_Task directions_: Copy, word for word, the lines of the listing below from the line with "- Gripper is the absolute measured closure" up to and including the line with "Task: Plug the". Drop the pictures.

****************

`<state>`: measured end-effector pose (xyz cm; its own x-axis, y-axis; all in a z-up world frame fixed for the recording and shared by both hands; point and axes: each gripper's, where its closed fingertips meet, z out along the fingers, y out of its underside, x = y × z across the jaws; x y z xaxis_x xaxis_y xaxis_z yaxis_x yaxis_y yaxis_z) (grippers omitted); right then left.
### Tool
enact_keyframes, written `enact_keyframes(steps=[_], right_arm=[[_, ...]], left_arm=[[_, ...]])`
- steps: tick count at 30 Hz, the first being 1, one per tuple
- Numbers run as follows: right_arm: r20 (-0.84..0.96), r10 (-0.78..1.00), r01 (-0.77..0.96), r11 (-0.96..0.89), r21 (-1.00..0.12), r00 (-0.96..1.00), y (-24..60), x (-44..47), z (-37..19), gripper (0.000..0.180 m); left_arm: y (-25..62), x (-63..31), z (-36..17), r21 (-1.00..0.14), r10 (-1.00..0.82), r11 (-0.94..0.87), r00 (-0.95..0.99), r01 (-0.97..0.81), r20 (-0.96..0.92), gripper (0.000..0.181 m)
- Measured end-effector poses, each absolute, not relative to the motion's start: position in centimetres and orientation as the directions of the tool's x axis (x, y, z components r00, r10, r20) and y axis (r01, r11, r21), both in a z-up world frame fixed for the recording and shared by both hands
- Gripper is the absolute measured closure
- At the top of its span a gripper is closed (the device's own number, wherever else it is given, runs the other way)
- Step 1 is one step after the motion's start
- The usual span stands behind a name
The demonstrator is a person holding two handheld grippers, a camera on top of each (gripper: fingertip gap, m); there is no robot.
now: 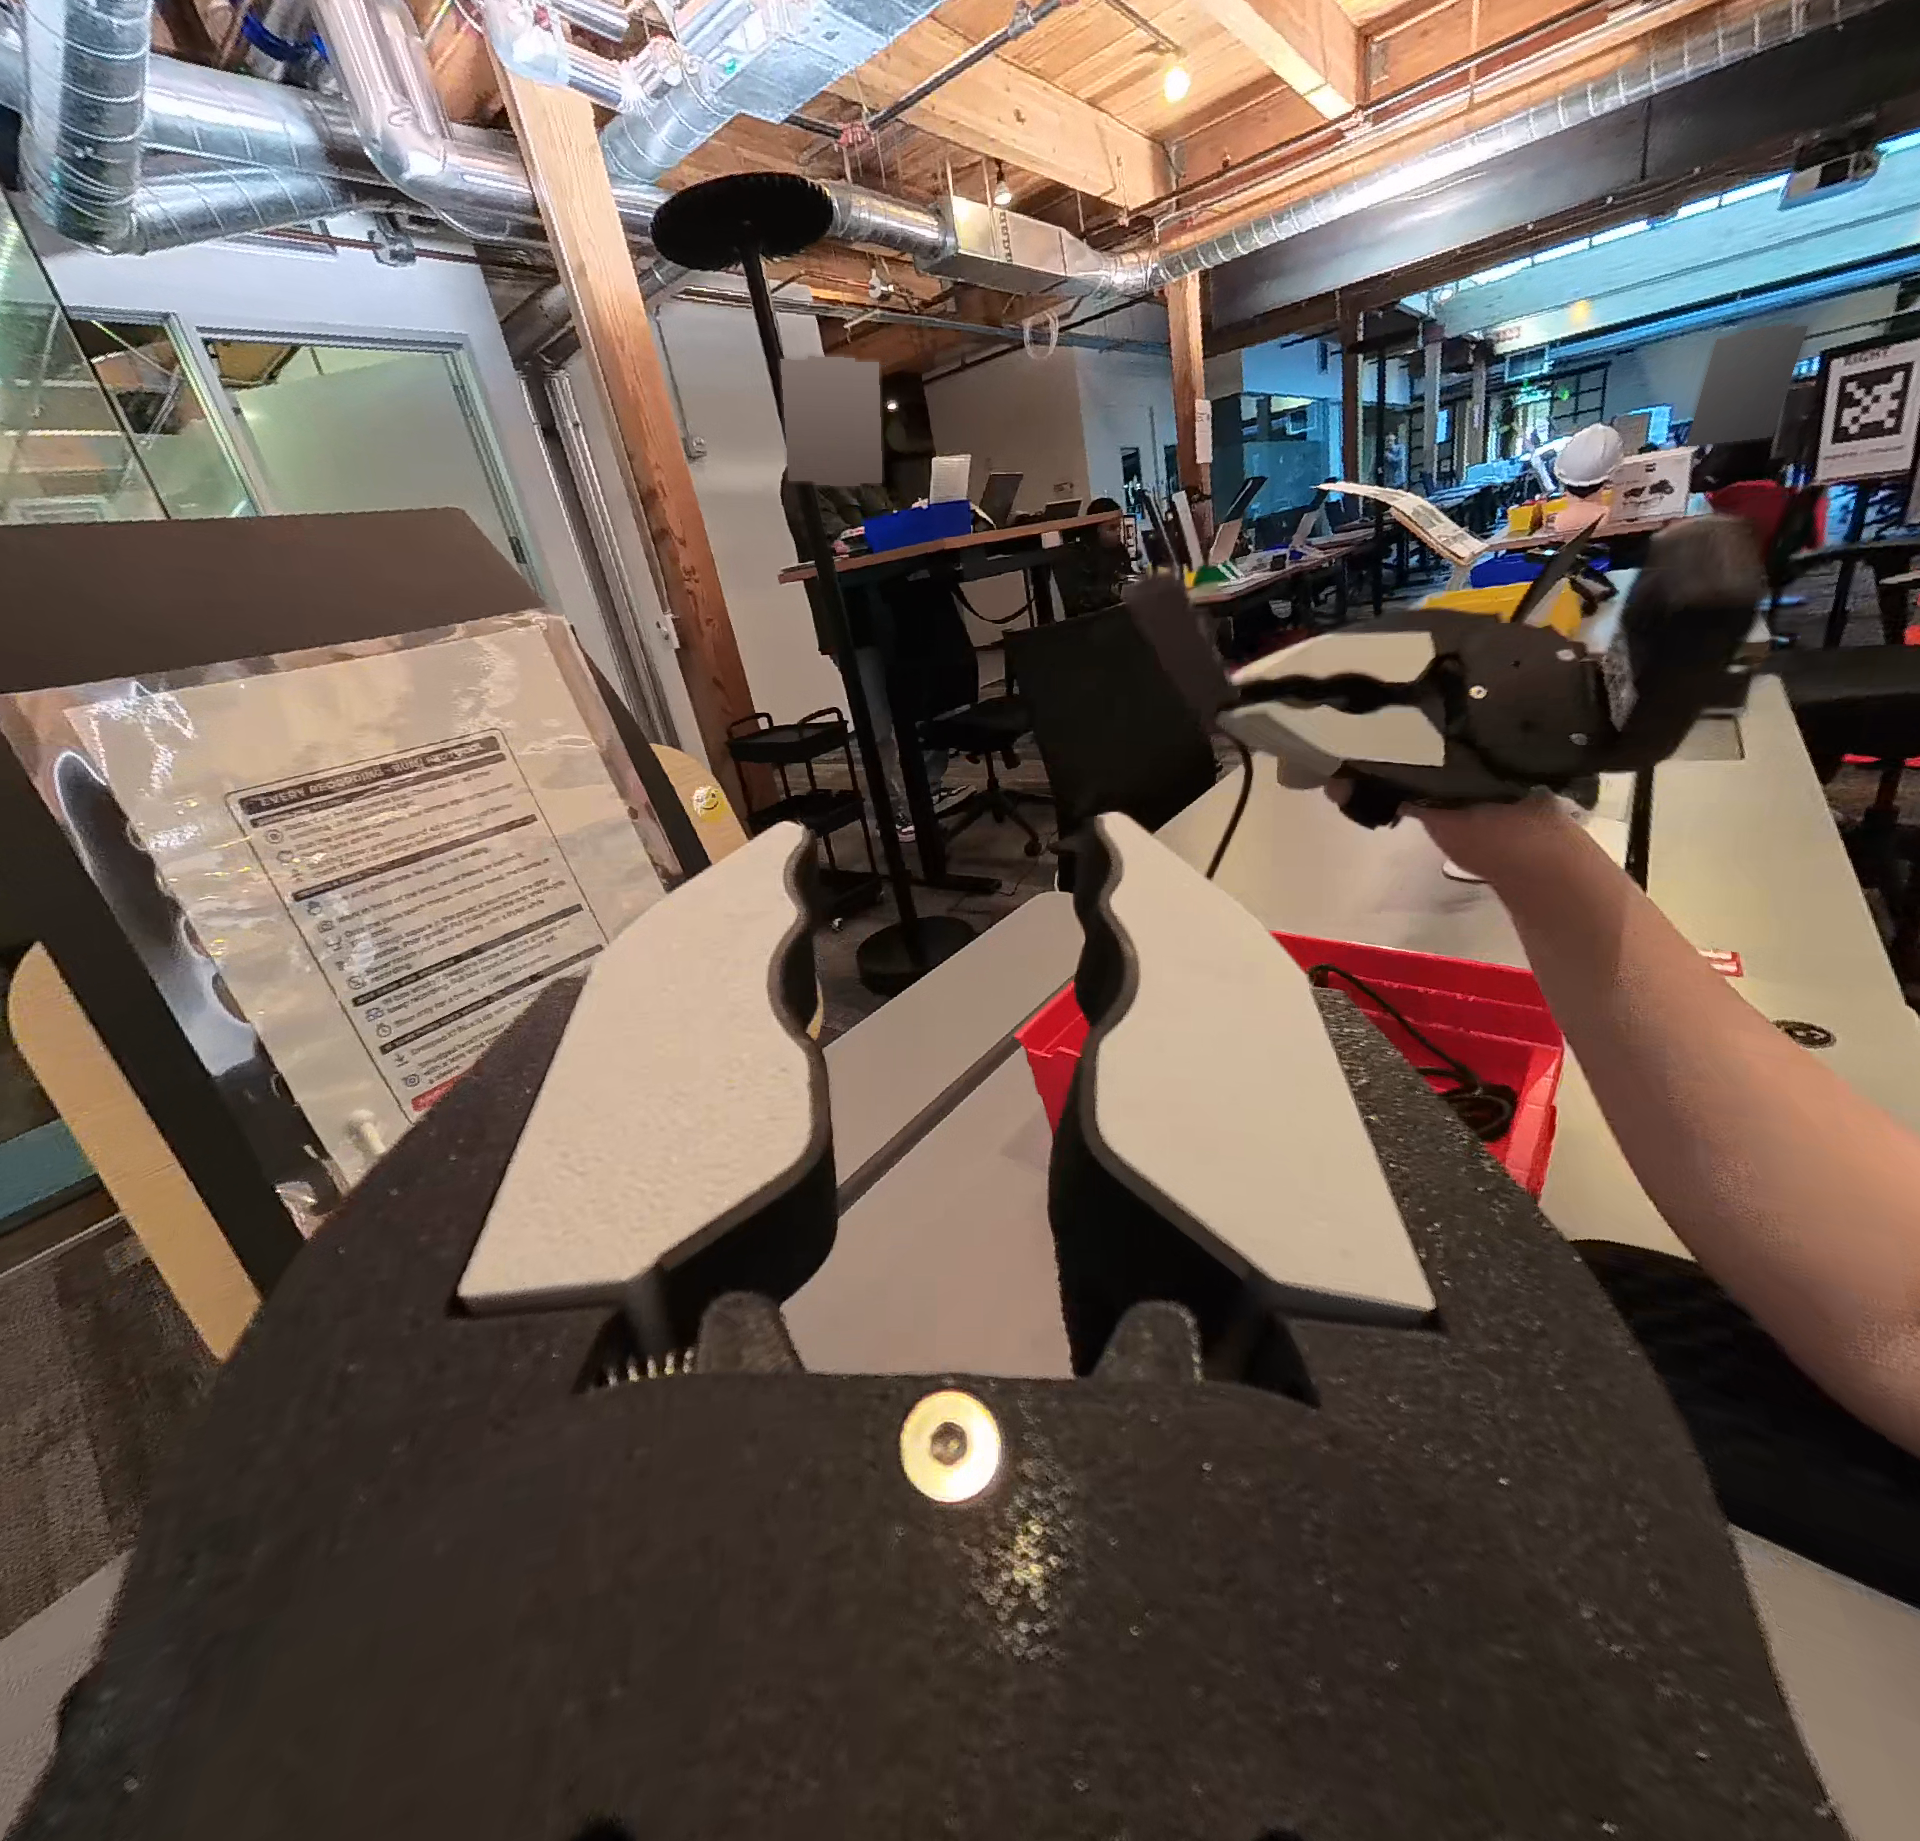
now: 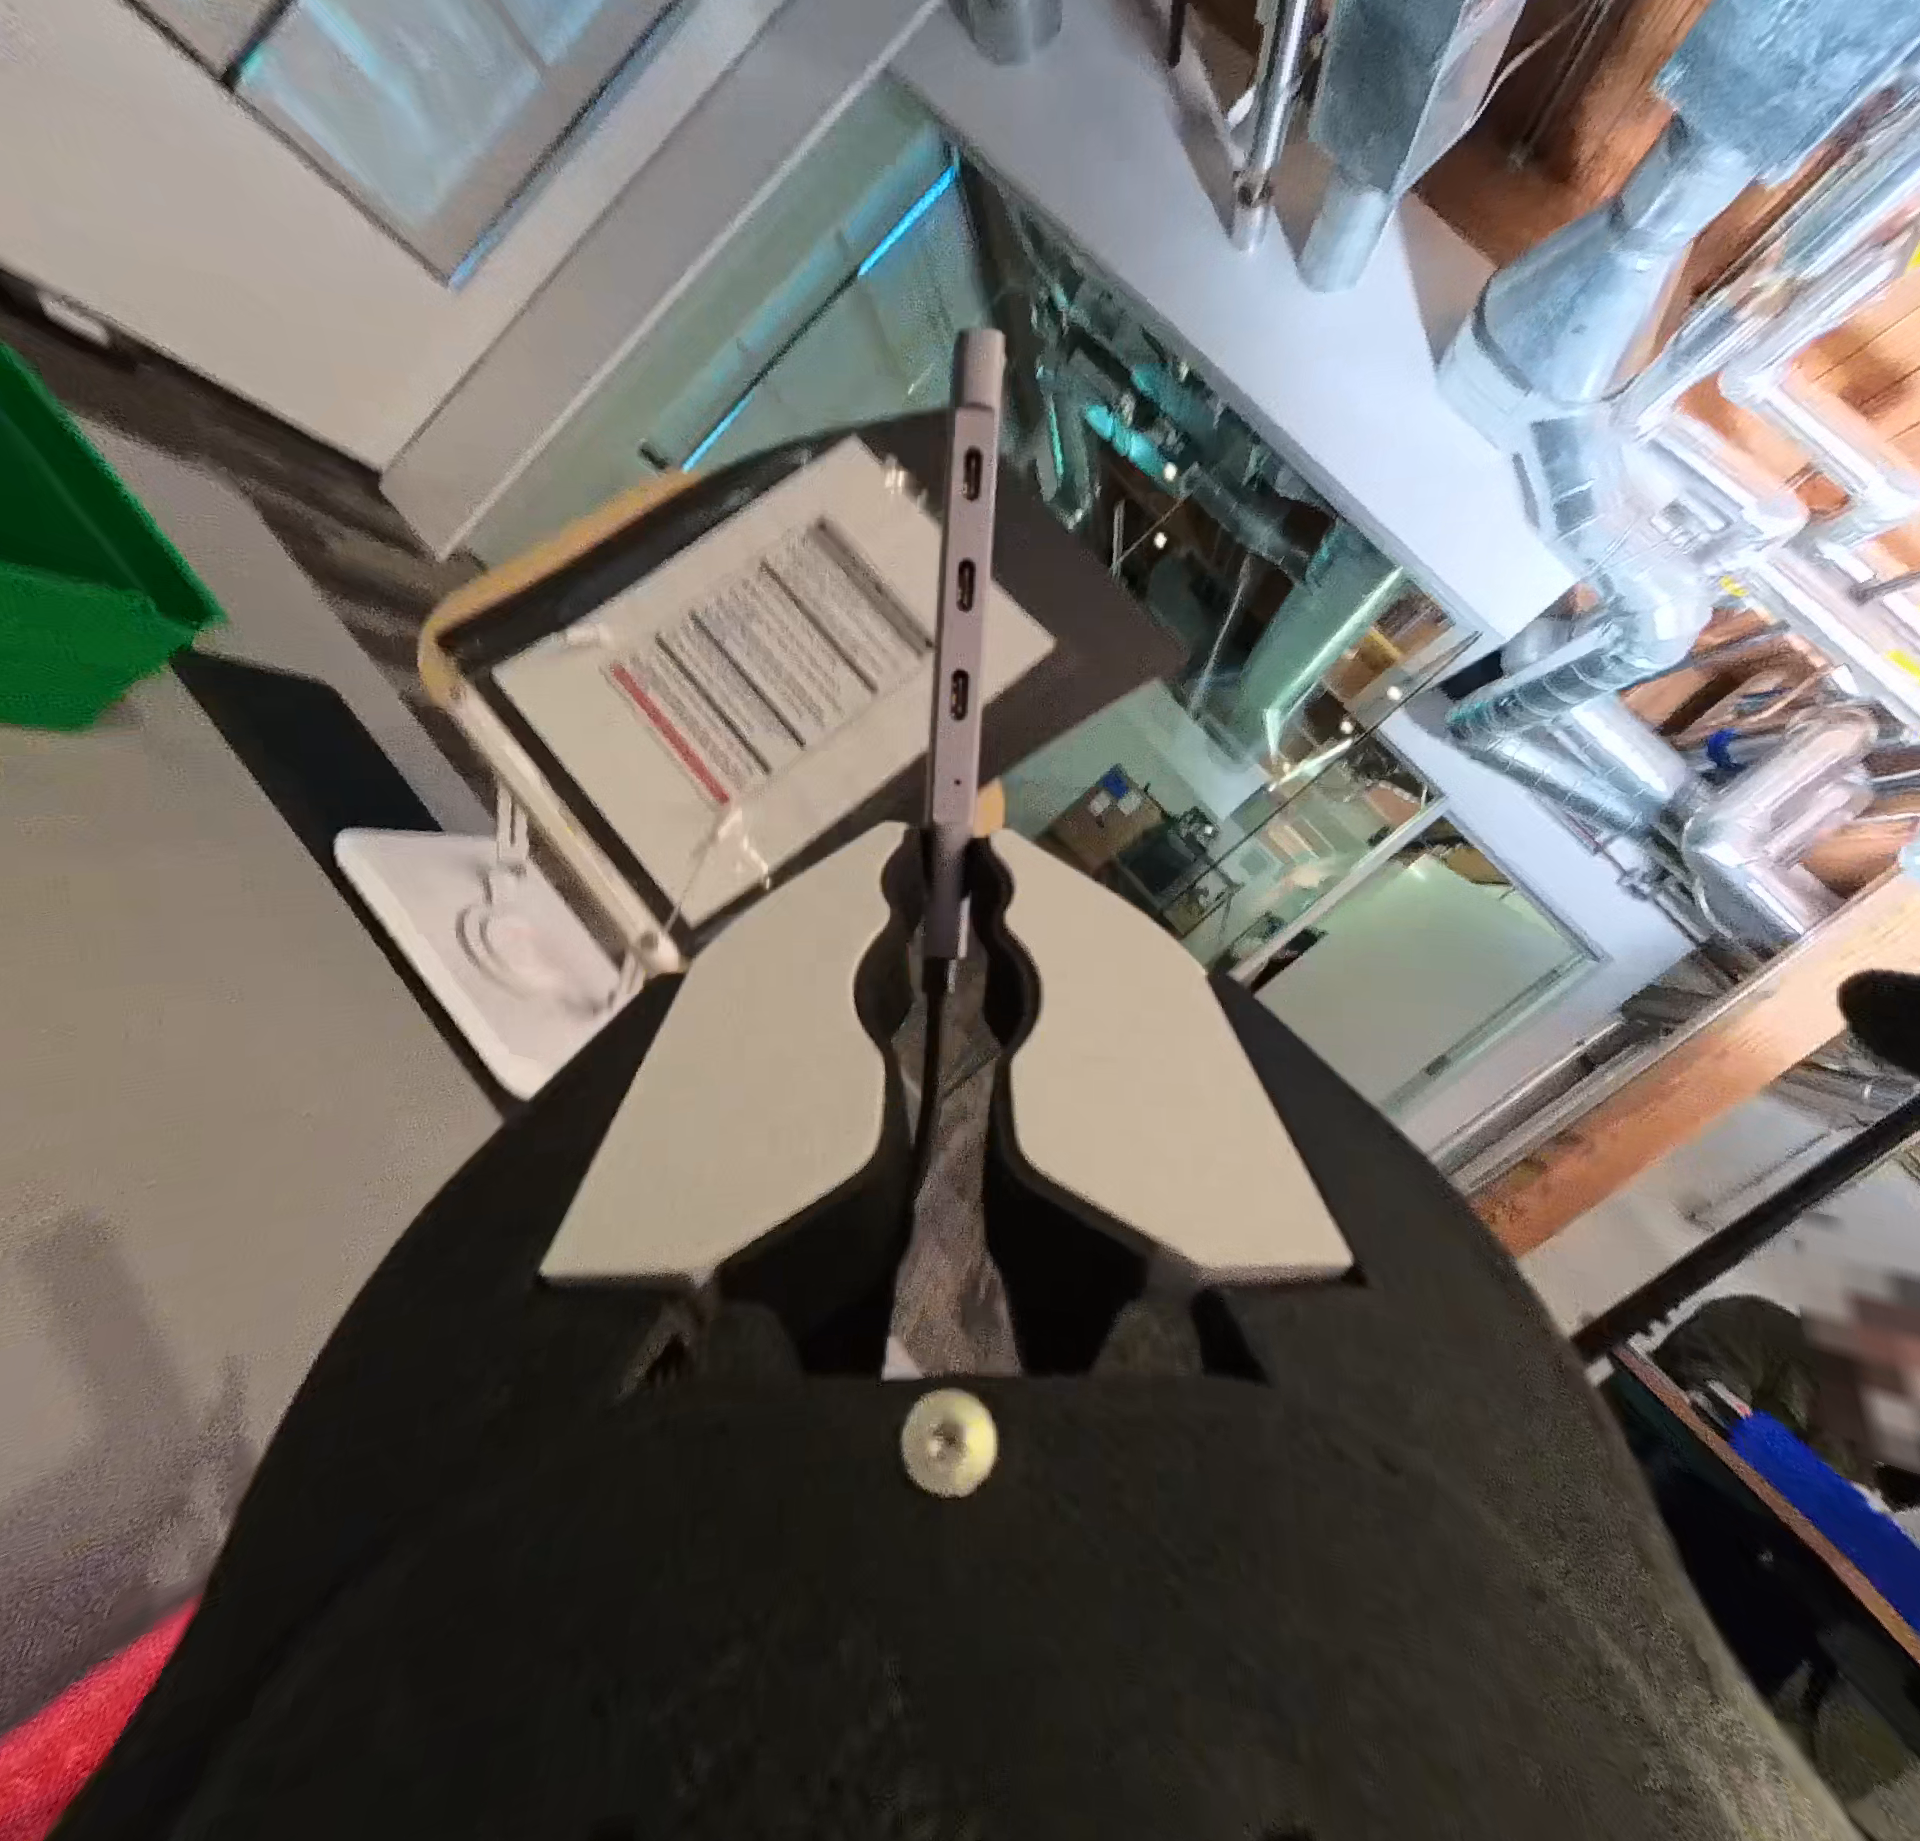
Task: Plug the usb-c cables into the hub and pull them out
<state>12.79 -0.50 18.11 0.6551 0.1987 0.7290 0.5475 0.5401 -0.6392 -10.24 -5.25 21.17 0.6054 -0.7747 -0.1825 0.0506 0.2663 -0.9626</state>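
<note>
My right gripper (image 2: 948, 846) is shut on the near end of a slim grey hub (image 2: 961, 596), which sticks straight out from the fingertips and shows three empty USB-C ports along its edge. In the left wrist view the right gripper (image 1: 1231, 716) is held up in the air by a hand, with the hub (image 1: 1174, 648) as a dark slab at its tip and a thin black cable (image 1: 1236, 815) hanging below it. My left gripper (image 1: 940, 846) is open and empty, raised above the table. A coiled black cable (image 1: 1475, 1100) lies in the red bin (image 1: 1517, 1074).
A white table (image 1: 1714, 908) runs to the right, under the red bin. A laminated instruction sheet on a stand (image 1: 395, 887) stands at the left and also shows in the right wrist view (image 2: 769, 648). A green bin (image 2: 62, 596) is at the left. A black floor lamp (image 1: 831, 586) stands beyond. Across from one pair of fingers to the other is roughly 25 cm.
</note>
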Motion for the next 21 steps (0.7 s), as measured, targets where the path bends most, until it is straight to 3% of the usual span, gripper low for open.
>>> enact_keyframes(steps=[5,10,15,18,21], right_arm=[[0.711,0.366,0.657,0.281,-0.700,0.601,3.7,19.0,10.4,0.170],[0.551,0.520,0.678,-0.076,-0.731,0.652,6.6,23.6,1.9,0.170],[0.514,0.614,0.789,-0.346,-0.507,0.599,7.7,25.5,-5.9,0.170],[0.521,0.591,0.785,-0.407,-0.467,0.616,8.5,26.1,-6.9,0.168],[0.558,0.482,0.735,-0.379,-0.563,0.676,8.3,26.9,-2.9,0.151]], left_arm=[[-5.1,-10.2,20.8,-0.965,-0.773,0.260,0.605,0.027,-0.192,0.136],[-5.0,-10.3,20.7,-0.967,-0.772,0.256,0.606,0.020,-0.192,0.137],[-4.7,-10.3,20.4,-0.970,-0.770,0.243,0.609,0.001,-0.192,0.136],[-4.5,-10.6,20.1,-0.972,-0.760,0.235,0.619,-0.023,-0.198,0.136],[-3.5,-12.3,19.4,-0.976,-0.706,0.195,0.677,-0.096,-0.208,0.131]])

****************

_Task solution_:
- Gripper is the absolute measured closure
- At the top of its span a gripper is closed (the device's own number, wherever else it is given, runs the other way)
- Step 1 is one step after the motion's start
- The usual span stands behind a name
The demonstrator is a person holding two handheld grippers, a camera on top of each (gripper: fingertip gap, m); there is no robot.
now: 
now: 
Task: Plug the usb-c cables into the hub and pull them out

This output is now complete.